Case of the Day: JB Custom, Inc. v. Amadeo Rossi, S.A.

The case of the day is JB Custom, Inc. v. Amadeo Rossi, S.A. (N.D. Ind. 2011). JB Custom, a firearm manufacturer, designed and sold the “Mare’s Leg”, a custom lever-action gun. It sued Amadeo Rossi and Forjas Taurus, two Brazilian firms, for trademark infringement and for breach of an “exclusivity agreement”. JB Custom attempted to serve process by certified mail addressed to the Brazilian companies’ headquarters in Brazil. The Brazilian defendants moved to dismiss on the grounds of insufficient service of process.

Brazil is not a party to the Hague Service Convention, but it is a party to the Inter-American Convention on Letters Rogatory. The Inter-American Convention allows alternate methods of service, without specifying them. Thus under Fed. R. Civ. P. 4(f)(2)(C)(ii), service by certified mail could be an acceptable method of service, but only if the mail is sent by the clerk. Since JB Custom itself sent the documents, the court quickly discounted this possibility.

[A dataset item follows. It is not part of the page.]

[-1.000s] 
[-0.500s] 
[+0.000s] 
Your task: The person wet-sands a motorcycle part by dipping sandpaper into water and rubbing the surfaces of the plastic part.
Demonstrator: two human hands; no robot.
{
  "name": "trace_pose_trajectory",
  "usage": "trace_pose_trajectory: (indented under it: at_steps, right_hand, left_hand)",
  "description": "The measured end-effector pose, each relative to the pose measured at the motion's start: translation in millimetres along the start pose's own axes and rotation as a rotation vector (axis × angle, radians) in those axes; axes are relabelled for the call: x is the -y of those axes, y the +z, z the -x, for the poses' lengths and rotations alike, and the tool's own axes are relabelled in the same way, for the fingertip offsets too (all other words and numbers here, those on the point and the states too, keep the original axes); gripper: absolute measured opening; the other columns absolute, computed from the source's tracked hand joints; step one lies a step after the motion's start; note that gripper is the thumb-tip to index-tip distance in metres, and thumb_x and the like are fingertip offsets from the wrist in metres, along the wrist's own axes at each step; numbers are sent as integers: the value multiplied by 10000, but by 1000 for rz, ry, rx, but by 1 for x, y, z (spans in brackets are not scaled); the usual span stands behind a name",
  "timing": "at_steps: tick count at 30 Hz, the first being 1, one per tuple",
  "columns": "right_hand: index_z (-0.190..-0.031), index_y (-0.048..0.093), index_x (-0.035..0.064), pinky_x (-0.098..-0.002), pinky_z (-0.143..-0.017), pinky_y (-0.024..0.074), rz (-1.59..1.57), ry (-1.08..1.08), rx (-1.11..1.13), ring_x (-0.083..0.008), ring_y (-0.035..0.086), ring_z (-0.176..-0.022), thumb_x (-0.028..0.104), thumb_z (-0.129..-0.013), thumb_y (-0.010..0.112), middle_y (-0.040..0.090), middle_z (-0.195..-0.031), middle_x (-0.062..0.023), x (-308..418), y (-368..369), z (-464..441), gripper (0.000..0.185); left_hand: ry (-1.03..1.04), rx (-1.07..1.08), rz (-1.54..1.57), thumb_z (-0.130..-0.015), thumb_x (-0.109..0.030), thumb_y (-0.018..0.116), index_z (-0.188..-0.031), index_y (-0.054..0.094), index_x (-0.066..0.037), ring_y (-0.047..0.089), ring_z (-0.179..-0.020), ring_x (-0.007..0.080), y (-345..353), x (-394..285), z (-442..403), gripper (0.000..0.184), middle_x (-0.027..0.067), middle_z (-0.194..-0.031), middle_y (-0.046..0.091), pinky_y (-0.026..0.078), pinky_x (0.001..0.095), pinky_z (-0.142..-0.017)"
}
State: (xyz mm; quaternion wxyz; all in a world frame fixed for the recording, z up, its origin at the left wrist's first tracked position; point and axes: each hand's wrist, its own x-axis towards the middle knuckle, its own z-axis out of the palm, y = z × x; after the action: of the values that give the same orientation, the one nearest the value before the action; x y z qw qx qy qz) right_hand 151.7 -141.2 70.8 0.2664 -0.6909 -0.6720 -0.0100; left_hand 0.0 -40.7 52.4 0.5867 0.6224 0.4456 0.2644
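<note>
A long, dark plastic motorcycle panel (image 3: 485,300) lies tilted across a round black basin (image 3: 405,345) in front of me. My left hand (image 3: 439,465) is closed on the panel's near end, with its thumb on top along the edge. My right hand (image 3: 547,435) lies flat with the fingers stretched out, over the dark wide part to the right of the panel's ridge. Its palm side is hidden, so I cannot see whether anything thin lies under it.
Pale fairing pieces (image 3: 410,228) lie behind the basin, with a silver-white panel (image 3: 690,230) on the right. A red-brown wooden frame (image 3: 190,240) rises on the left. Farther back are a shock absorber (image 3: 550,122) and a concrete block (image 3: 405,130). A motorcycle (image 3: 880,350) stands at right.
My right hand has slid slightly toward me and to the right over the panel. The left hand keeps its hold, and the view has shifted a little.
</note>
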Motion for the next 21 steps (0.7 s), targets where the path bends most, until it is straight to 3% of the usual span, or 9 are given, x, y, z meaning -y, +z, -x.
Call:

The remaining possibility was Rule 4(f)(2)(A), which permits service “as prescribed by the foreign country’s law for service in that country in an action in its courts of general jurisdiction.” But does this refer to Brazilian law that applies when a Brazilian files a lawsuit in Brazil, or to Brazilian law that applies to service in Brazil in a case brought elsewhere? The latter, the court held, because if a country has enacted laws specifically governing service of process in its territory where the action was brought abroad, it would be an affront to that country’s sovereignty to allow service under the law applicable in the country’s general domestic litigation. After reviewing competing expert affidavits, the judge determined that Brazilian law did require service by letter rogatory in cases against persons in Brazil in foreign jurisdictions. So the service by mail was improper under Rule 4(f)(2)(A).

JB Custom asked the court to approve an alternate method of service under Rule 4(f)(3). It noted that prior State Department guidance indicated it could take up to three years to serve a letter rogatory in Brazil. (The current State Department guidance does not include such a statement). But the court did not the difficulties of obtaining service via a letter rogatory persuasive:

But even if I were to presume that it remains difficult to obtain service in Brazil via letters rogatory, for the reasons just stated I will not override the laws a sovereign state like Brazil just because they are perceived to be slow or difficult. Any questions about the ways in which Brazil processes letters rogatory or complies with the Inter–American Convention are ultimately diplomatic issues for the executive branch. For me to impose by fiat a rule allowing service on Brazilians in a manner that Brazil has apparently resisted for decades would be to side-step the State department and its role in negotiating with the sovereign state of Brazil.

If the question is whether the court could authorize service by mail on the defendants in Brazil, then I think the court’s approach may be persuasive, particularly if Brazilian law actually forbids service by mail from abroad (it’s not clear from the court’s discussion whether that is so). But I don’t regard the decision as ultimately persuasive, because the court could authorize service on the Brazilian defendants’ US counsel without any offense to Brazilian sovereignty that I can see. So I think this case is probably not correctly decided.

This Post Has 2 Comments

  1. Kerri

    It was clear from the briefing that Brazilian law prohibited service by mail. Further, Brazil found it to be an offense to Brazilian sovereignty if one of its domiciliaries were served by ANY METHOD OTHER THAN by Letters Rogatory. Thus, service on US counsel would clearly be improper. Also, oral arguments made clear that the plaintiffs had not attempted any service of process other than dropping something in the mail. The judge indicated that, if they had TRIED service via letters rogatory, and that service was unsuccessful or it was taking an unreasonably long time, AND if the plaintiff moved for an order for alternative service (in this case they did not), they the judge would have considered alternative service in that exceptional circumstance.